_ASSIGNED TASK:_ The full listing should be set down again precisely.
** Opening DATA SUPPLIED block **
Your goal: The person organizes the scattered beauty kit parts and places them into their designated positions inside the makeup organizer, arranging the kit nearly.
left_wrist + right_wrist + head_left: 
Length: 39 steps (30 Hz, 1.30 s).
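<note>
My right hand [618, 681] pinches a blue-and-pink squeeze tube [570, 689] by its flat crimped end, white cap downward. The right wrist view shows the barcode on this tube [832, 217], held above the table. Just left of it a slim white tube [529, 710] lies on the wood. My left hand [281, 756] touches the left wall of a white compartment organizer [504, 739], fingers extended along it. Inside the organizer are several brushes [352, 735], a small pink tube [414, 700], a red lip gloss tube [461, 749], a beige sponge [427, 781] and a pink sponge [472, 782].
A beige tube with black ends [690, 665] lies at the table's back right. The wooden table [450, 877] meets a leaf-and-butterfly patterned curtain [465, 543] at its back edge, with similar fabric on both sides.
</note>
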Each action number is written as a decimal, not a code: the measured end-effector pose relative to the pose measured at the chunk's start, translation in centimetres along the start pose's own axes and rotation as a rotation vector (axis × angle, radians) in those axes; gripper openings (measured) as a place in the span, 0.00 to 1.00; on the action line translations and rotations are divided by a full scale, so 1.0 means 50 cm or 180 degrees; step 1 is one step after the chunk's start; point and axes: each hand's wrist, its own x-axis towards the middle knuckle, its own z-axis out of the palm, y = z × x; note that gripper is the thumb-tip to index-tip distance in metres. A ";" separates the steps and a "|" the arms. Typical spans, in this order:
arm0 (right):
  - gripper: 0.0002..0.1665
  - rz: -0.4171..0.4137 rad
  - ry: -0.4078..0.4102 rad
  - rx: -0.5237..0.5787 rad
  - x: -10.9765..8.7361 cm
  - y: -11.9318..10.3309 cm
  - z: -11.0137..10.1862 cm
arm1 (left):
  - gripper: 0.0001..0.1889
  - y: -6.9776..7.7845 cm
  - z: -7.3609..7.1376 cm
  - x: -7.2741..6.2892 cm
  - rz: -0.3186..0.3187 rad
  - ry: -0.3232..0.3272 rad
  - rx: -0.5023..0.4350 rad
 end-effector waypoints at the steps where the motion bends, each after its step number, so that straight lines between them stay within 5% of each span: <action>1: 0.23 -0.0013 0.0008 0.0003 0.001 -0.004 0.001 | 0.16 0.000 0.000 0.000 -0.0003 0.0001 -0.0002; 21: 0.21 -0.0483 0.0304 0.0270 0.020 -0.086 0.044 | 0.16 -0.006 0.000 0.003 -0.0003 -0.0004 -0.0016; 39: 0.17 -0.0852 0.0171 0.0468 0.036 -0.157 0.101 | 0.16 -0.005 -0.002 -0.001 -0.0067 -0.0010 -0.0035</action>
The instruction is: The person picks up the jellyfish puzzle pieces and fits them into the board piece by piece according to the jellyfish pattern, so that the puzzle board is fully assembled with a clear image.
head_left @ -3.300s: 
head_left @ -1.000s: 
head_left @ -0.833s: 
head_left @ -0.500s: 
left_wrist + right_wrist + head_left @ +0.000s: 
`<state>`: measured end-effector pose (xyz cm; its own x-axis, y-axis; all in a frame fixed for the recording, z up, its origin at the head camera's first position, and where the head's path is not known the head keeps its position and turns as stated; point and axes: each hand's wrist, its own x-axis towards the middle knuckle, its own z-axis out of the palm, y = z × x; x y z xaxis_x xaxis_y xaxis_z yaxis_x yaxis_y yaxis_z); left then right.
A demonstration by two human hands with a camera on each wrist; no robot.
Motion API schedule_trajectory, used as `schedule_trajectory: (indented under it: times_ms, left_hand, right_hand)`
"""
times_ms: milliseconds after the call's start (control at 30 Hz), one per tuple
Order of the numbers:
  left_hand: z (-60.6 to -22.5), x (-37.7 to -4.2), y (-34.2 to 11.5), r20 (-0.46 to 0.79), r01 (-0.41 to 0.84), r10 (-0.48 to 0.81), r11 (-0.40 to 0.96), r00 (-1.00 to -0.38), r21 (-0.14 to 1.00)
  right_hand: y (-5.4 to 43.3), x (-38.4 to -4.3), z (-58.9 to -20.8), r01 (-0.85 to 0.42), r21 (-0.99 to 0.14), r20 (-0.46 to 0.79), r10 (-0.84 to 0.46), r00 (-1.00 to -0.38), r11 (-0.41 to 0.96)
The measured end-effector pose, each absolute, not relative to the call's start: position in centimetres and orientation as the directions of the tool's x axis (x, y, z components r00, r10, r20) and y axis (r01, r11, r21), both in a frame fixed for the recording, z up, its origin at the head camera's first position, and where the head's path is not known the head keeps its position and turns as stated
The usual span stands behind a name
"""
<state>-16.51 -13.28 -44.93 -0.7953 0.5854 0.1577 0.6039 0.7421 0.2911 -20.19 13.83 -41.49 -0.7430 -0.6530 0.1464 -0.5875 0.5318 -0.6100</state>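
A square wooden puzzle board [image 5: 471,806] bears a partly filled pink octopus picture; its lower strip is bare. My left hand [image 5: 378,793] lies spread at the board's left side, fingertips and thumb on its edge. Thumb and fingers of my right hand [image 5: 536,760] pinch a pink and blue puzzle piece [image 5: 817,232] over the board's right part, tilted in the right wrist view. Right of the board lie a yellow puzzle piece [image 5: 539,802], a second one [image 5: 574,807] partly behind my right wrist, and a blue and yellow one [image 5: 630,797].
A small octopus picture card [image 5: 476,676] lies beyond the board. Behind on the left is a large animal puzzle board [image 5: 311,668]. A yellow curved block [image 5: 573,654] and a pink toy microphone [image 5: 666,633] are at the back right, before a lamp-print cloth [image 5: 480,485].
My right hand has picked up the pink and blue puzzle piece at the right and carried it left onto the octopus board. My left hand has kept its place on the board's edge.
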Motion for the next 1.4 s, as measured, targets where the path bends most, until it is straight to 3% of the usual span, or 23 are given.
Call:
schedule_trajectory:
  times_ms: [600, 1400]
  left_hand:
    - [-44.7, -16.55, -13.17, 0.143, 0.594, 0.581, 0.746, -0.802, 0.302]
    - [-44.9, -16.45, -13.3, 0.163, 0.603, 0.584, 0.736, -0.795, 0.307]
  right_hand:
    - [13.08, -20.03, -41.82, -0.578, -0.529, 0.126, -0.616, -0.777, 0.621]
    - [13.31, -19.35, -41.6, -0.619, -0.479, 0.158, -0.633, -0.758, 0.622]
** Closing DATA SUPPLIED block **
_EXERCISE SOLUTION:_
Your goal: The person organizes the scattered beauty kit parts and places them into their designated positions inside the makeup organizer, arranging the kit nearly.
left_wrist + right_wrist + head_left: 
Length: 39 steps (30 Hz, 1.30 s).
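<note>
My right hand [618, 681] pinches a blue-and-pink squeeze tube [570, 689] by its flat crimped end, white cap downward. The right wrist view shows the barcode on this tube [832, 217], held above the table. Just left of it a slim white tube [529, 710] lies on the wood. My left hand [281, 756] touches the left wall of a white compartment organizer [504, 739], fingers extended along it. Inside the organizer are several brushes [352, 735], a small pink tube [414, 700], a red lip gloss tube [461, 749], a beige sponge [427, 781] and a pink sponge [472, 782].
A beige tube with black ends [690, 665] lies at the table's back right. The wooden table [450, 877] meets a leaf-and-butterfly patterned curtain [465, 543] at its back edge, with similar fabric on both sides.
</note>
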Each action number is written as a decimal, not a code: the measured end-effector pose relative to the pose measured at the chunk's start, translation in centimetres along the start pose's own axes and rotation as a rotation vector (axis × angle, radians) in those axes; gripper openings (measured) as a place in the span, 0.00 to 1.00; on the action line translations and rotations are divided by a full scale, so 1.0 means 50 cm or 180 degrees; step 1 is one step after the chunk's start; point and axes: each hand's wrist, its own x-axis towards the middle knuckle, its own z-axis out of the palm, y = z × x; note that gripper is the thumb-tip to index-tip distance in metres. A ";" separates the steps and a "|" the arms. Typical spans, in this order:
arm0 (right):
  - gripper: 0.0002..0.1665
  - rz: -0.4171..0.4137 rad
  - ry: -0.4078..0.4102 rad
  - rx: -0.5237..0.5787 rad
  - x: -10.9765..8.7361 cm
  - y: -11.9318..10.3309 cm
  - z: -11.0137..10.1862 cm
arm1 (left):
  - gripper: 0.0001..0.1889
  - y: -6.9776..7.7845 cm
  - z: -7.3609..7.1376 cm
  - x: -7.2741..6.2892 cm
  - rz: -0.3186..0.3187 rad
  - ry: -0.3232..0.3272 rad
  - rx: -0.5023..0.4350 rad
 end-effector waypoints at the steps where the motion bends, each after its step number, so that straight lines between them stay within 5% of each span: <action>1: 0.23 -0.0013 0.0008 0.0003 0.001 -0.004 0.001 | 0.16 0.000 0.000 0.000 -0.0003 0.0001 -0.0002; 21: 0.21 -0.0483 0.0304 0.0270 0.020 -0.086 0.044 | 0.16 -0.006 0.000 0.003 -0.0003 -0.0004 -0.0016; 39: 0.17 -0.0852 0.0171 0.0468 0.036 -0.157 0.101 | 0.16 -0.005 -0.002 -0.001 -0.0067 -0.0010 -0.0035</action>
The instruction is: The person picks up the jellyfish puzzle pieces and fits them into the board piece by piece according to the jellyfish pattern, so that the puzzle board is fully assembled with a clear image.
head_left @ -3.300s: 
head_left @ -1.000s: 
head_left @ -0.833s: 
head_left @ -0.500s: 
left_wrist + right_wrist + head_left @ +0.000s: 
`<state>`: measured end-effector pose (xyz cm; its own x-axis, y-axis; all in a frame fixed for the recording, z up, its origin at the head camera's first position, and where the head's path is not known the head keeps its position and turns as stated; point and axes: each hand's wrist, its own x-axis towards the middle knuckle, its own z-axis out of the palm, y = z × x; x y z xaxis_x xaxis_y xaxis_z yaxis_x yaxis_y yaxis_z); left then right.
A demonstration by two human hands with a camera on each wrist; no robot.
Motion API schedule_trajectory, used as `schedule_trajectory: (indented under it: times_ms, left_hand, right_hand)`
"""
times_ms: milliseconds after the call's start (control at 30 Hz), one per tuple
Order of the numbers:
  left_hand: z (-60.6 to -22.5), x (-37.7 to -4.2), y (-34.2 to 11.5), r20 (-0.46 to 0.79), r01 (-0.41 to 0.84), r10 (-0.48 to 0.81), r11 (-0.40 to 0.96), r00 (-1.00 to -0.38), r21 (-0.14 to 1.00)
  right_hand: y (-5.4 to 43.3), x (-38.4 to -4.3), z (-58.9 to -20.8), r01 (-0.85 to 0.42), r21 (-0.99 to 0.14), r20 (-0.46 to 0.79), r10 (-0.84 to 0.46), r00 (-1.00 to -0.38), r11 (-0.41 to 0.96)
The measured end-effector pose, each absolute, not relative to the call's start: position in centimetres and orientation as the directions of the tool's x axis (x, y, z components r00, r10, r20) and y axis (r01, r11, r21), both in a frame fixed for the recording, z up, its origin at the head camera's first position, and where the head's path is not known the head keeps its position and turns as stated
The usual span stands behind a name
"""
<state>-16.51 -13.28 -44.93 -0.7953 0.5854 0.1577 0.6039 0.7421 0.2911 -20.19 13.83 -41.49 -0.7430 -0.6530 0.1464 -0.5875 0.5318 -0.6100</state>
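A square wooden puzzle board [image 5: 471,806] bears a partly filled pink octopus picture; its lower strip is bare. My left hand [image 5: 378,793] lies spread at the board's left side, fingertips and thumb on its edge. Thumb and fingers of my right hand [image 5: 536,760] pinch a pink and blue puzzle piece [image 5: 817,232] over the board's right part, tilted in the right wrist view. Right of the board lie a yellow puzzle piece [image 5: 539,802], a second one [image 5: 574,807] partly behind my right wrist, and a blue and yellow one [image 5: 630,797].
A small octopus picture card [image 5: 476,676] lies beyond the board. Behind on the left is a large animal puzzle board [image 5: 311,668]. A yellow curved block [image 5: 573,654] and a pink toy microphone [image 5: 666,633] are at the back right, before a lamp-print cloth [image 5: 480,485].
My right hand has picked up the pink and blue puzzle piece at the right and carried it left onto the octopus board. My left hand has kept its place on the board's edge.
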Motion for the next 1.4 s, as measured, targets where the path bends most, until it is straight to 3% of the usual span, or 23 are given.
Call:
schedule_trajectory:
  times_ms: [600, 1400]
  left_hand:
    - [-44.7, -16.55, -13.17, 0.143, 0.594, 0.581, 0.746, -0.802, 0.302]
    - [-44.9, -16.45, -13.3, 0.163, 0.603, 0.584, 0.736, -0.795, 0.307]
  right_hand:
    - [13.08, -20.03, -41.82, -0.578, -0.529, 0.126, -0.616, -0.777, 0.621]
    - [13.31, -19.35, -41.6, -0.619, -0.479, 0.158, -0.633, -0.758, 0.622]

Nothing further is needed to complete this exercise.